■ Exercise aim
Below are records that hold pictures; write out only the lines from their start through the line with "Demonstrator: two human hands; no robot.", exactly, and drop the pictures.

■ Input data

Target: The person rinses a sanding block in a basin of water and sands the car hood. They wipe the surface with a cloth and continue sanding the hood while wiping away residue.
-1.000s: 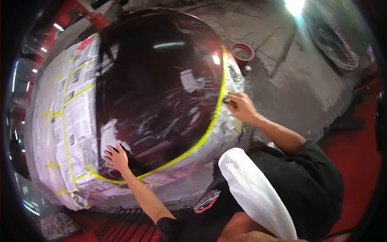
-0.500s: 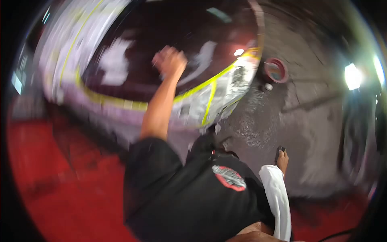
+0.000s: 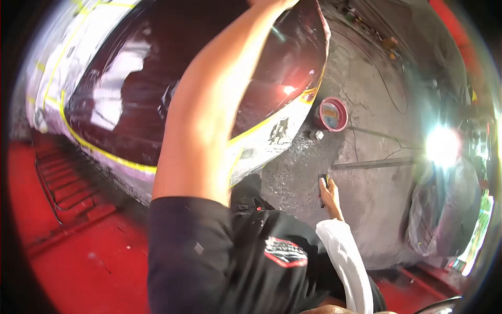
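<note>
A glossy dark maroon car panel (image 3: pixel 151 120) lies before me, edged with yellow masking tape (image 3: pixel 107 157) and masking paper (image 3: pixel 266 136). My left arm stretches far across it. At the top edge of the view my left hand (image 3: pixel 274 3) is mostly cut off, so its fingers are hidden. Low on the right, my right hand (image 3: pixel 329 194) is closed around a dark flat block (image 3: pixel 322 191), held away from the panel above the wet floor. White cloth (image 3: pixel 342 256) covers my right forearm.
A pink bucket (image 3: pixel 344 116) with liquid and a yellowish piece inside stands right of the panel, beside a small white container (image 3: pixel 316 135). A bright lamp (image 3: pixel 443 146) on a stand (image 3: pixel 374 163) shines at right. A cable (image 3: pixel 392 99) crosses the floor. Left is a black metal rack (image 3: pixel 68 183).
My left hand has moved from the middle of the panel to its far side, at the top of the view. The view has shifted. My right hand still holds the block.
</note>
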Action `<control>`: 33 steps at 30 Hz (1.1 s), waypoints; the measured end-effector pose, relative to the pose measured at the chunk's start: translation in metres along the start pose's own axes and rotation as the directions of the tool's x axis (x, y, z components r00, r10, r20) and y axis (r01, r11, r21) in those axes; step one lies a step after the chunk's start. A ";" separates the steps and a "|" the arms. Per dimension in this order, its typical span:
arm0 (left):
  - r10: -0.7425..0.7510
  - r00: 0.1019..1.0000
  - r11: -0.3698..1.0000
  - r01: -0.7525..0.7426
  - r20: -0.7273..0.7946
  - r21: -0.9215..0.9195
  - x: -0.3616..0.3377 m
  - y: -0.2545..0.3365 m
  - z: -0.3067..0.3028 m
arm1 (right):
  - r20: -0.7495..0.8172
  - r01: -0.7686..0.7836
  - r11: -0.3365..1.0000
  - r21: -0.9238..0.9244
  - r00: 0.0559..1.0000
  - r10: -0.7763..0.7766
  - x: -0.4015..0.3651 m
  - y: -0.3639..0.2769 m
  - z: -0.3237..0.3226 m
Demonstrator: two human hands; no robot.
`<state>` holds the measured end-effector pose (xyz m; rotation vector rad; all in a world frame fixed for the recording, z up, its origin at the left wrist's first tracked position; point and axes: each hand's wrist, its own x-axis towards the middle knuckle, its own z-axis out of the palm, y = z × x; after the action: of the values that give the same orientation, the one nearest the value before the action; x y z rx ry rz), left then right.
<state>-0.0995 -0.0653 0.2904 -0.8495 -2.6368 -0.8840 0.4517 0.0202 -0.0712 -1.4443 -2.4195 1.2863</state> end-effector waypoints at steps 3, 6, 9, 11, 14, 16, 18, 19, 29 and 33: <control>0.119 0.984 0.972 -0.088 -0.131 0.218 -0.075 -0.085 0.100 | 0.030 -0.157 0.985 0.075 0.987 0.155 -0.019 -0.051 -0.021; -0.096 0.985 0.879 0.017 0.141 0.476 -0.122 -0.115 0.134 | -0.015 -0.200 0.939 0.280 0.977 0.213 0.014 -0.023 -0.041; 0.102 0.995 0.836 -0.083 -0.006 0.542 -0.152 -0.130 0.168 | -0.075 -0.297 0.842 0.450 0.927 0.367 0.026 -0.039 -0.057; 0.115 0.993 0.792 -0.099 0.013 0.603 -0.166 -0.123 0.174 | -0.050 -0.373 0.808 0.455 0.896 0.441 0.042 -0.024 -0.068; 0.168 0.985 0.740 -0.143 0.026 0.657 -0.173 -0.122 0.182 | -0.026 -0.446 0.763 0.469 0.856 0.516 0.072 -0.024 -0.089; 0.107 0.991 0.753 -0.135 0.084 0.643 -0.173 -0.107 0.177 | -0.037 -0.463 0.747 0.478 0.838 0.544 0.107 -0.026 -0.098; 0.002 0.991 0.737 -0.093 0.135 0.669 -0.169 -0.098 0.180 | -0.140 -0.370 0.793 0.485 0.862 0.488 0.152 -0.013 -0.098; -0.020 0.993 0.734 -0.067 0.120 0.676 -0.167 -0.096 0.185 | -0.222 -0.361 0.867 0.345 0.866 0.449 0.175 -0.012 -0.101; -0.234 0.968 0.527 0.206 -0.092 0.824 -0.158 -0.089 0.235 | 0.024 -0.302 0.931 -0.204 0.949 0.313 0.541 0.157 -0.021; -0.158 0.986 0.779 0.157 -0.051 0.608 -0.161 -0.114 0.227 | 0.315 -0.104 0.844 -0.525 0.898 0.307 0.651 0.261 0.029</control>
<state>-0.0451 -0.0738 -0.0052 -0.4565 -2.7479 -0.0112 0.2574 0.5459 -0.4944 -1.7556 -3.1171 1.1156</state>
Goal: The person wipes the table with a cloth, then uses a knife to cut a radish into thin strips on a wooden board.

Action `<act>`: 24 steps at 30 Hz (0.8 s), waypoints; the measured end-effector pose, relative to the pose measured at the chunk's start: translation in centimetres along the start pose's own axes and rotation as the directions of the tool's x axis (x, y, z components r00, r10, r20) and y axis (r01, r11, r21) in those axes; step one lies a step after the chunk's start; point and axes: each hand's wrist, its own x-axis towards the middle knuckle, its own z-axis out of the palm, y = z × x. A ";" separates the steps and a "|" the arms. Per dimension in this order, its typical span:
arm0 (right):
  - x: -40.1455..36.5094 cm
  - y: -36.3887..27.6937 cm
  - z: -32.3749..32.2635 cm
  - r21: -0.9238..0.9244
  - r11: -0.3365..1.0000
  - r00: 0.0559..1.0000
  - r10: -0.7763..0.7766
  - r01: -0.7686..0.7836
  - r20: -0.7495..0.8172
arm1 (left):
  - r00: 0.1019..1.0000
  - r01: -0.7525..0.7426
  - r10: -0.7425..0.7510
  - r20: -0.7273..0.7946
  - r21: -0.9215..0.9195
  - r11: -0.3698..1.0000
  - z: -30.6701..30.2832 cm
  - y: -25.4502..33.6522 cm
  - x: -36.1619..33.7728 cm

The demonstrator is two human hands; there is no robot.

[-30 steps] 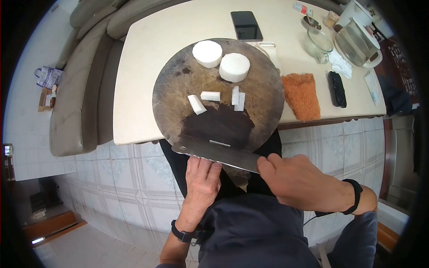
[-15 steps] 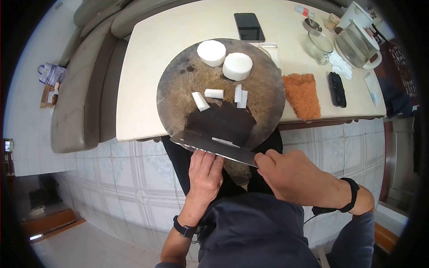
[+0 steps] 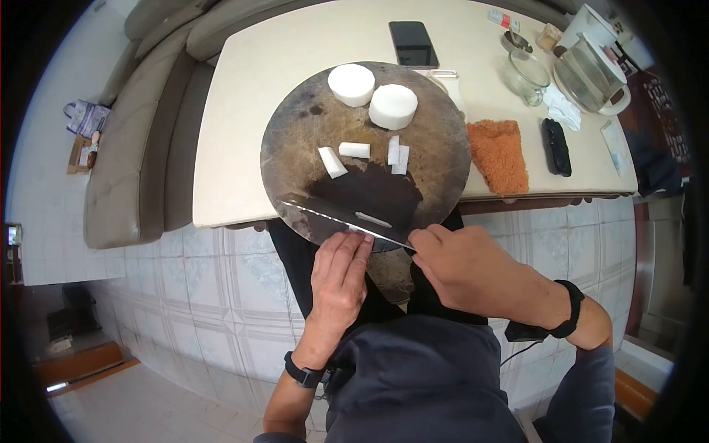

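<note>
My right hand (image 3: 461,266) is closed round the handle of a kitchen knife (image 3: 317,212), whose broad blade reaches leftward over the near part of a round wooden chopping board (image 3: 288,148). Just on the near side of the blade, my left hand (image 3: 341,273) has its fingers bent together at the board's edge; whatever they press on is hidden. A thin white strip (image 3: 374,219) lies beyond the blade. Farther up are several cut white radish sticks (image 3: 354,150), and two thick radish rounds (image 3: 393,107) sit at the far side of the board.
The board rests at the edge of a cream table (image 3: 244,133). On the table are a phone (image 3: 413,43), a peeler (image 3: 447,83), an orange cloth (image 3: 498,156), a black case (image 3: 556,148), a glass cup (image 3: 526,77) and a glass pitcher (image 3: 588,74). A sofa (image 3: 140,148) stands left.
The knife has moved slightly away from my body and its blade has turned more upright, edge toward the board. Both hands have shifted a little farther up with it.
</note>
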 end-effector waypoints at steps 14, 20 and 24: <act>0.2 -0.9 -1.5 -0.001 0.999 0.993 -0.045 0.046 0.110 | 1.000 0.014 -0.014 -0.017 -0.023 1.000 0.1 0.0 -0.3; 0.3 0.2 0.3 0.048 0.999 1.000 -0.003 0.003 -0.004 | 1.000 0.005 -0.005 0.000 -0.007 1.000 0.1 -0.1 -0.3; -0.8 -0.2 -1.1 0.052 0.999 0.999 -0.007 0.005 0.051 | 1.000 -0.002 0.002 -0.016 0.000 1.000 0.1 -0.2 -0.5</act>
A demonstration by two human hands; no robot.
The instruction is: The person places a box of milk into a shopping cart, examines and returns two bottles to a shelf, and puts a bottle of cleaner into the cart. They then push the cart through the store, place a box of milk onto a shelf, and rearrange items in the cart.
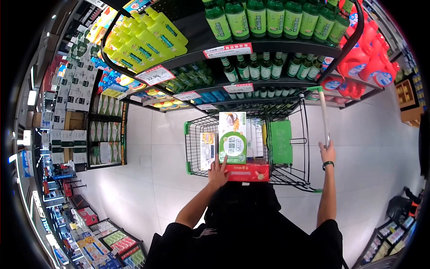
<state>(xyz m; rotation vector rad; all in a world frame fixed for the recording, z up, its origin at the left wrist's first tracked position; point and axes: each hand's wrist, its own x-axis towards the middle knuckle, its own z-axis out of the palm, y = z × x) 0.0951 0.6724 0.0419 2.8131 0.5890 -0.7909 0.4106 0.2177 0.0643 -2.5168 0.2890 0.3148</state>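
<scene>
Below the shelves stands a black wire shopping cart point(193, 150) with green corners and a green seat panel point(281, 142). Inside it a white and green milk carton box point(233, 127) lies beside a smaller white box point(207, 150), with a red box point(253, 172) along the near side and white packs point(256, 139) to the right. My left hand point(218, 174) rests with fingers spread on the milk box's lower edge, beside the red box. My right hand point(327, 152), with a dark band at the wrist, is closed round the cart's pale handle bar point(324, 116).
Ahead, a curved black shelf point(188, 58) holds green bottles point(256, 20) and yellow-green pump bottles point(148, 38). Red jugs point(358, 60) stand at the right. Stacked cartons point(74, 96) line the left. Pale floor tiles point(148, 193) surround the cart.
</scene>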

■ Answer box
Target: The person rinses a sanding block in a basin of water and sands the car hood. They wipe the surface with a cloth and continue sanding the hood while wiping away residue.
-1.000s: 
-0.500s: 
+0.000s: 
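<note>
A glossy dark maroon car panel (image 3: pixel 151 120) lies before me, edged with yellow masking tape (image 3: pixel 107 157) and masking paper (image 3: pixel 266 136). My left arm stretches far across it. At the top edge of the view my left hand (image 3: pixel 274 3) is mostly cut off, so its fingers are hidden. Low on the right, my right hand (image 3: pixel 329 194) is closed around a dark flat block (image 3: pixel 322 191), held away from the panel above the wet floor. White cloth (image 3: pixel 342 256) covers my right forearm.
A pink bucket (image 3: pixel 344 116) with liquid and a yellowish piece inside stands right of the panel, beside a small white container (image 3: pixel 316 135). A bright lamp (image 3: pixel 443 146) on a stand (image 3: pixel 374 163) shines at right. A cable (image 3: pixel 392 99) crosses the floor. Left is a black metal rack (image 3: pixel 68 183).
My left hand has moved from the middle of the panel to its far side, at the top of the view. The view has shifted. My right hand still holds the block.
</note>
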Action `<control>`: 33 steps at 30 Hz (1.1 s), waypoints; the measured end-effector pose, relative to the pose measured at the chunk's start: translation in metres along the start pose's own axes and rotation as the directions of the tool's x axis (x, y, z components r00, r10, r20) and y axis (r01, r11, r21) in those axes; step one lies a step after the chunk's start. A ";" separates the steps and a "|" the arms. Per dimension in this order, its typical span:
arm0 (left):
  - r10: -0.7425..0.7510
  - r00: 0.1019..1.0000
  - r11: -0.3698..1.0000
  - r01: -0.7525..0.7426
  - r20: -0.7273..0.7946
  - r21: -0.9215..0.9195
  - x: -0.3616..0.3377 m
  - y: -0.2545..0.3365 m
  - z: -0.3067..0.3028 m
arm1 (right):
  - r20: -0.7495..0.8172
  - r01: -0.7686..0.7836
  - r11: -0.3365..1.0000
  - r21: -0.9238..0.9244
  - r00: 0.0559..1.0000
  - r10: -0.7763..0.7766
  - x: -0.4015..0.3651 m
  - y: -0.3639..0.2769 m
  - z: -0.3237..0.3226 m
Demonstrator: two human hands; no robot.

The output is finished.